All that should come back is the lines of the data below from the one containing "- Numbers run" to the one containing "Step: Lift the", inclusive, exactly as they stand.

§ Data for analysis
========

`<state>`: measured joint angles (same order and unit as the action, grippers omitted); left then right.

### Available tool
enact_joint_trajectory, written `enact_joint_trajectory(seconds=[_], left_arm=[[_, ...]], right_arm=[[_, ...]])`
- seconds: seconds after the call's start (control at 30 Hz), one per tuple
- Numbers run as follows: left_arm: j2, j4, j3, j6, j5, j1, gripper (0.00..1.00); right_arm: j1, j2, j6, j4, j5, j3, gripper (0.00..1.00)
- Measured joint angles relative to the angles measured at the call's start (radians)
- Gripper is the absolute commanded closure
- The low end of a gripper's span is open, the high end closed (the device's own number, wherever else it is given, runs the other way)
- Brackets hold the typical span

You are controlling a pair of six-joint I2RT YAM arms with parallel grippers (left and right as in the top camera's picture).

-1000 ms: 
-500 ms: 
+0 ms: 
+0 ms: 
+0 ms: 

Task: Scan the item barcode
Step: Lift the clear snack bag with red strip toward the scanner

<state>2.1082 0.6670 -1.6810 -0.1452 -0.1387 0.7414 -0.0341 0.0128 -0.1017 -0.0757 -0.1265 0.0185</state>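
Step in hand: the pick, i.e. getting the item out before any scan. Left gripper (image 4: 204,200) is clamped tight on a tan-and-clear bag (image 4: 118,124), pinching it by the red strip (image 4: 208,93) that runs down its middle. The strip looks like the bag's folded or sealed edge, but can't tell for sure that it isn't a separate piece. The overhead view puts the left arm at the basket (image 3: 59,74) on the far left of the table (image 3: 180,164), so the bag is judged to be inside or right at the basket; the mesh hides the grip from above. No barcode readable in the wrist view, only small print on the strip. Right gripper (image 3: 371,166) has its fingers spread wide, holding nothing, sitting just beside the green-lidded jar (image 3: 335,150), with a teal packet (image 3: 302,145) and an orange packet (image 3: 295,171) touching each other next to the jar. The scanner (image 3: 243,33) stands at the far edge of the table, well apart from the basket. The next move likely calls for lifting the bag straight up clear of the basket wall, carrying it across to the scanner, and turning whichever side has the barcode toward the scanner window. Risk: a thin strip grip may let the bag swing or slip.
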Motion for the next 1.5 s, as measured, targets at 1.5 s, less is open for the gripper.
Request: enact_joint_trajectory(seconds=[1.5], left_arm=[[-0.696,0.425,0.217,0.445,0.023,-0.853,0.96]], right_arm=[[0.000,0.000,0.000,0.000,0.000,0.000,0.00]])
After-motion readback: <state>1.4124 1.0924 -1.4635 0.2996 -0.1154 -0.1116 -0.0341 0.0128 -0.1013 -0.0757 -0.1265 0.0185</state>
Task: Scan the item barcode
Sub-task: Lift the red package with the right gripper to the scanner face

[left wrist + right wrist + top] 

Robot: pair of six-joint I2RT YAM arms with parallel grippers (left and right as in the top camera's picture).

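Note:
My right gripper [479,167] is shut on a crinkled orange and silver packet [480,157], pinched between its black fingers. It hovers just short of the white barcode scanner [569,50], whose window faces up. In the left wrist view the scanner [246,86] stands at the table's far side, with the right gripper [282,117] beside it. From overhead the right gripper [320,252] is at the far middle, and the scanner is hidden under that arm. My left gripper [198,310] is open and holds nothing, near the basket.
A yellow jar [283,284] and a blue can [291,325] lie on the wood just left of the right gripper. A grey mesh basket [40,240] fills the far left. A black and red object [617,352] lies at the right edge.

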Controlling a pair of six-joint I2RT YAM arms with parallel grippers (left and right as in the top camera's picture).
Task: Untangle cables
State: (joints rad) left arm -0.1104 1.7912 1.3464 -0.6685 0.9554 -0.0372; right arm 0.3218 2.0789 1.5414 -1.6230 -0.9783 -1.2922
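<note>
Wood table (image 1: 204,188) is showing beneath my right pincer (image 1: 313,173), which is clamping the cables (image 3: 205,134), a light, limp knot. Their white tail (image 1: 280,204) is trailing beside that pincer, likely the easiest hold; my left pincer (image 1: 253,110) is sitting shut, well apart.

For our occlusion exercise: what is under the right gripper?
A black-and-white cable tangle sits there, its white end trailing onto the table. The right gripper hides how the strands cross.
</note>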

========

§ Response to this task
- Numbers run as follows: left_arm: j2, j4, j3, j6, j5, j1, gripper (0.00..1.00); right_arm: j1, j2, j6, j4, j5, j3, gripper (0.00..1.00)
- Measured joint angles relative to the angles measured at the call's start (radians)
- Gripper is the absolute commanded closure
- The low end of a gripper's span is open, the high end closed (the device's own number, wherever else it is given, runs the other way)
- Brackets hold the typical span

You are controlling a pair of six-joint I2RT YAM arms with parallel grippers (left and right as in the top camera's picture).

-1000 ms: 
-500 ms: 
+0 ms: 
+0 ms: 
+0 ms: 

Task: Scan the item barcode
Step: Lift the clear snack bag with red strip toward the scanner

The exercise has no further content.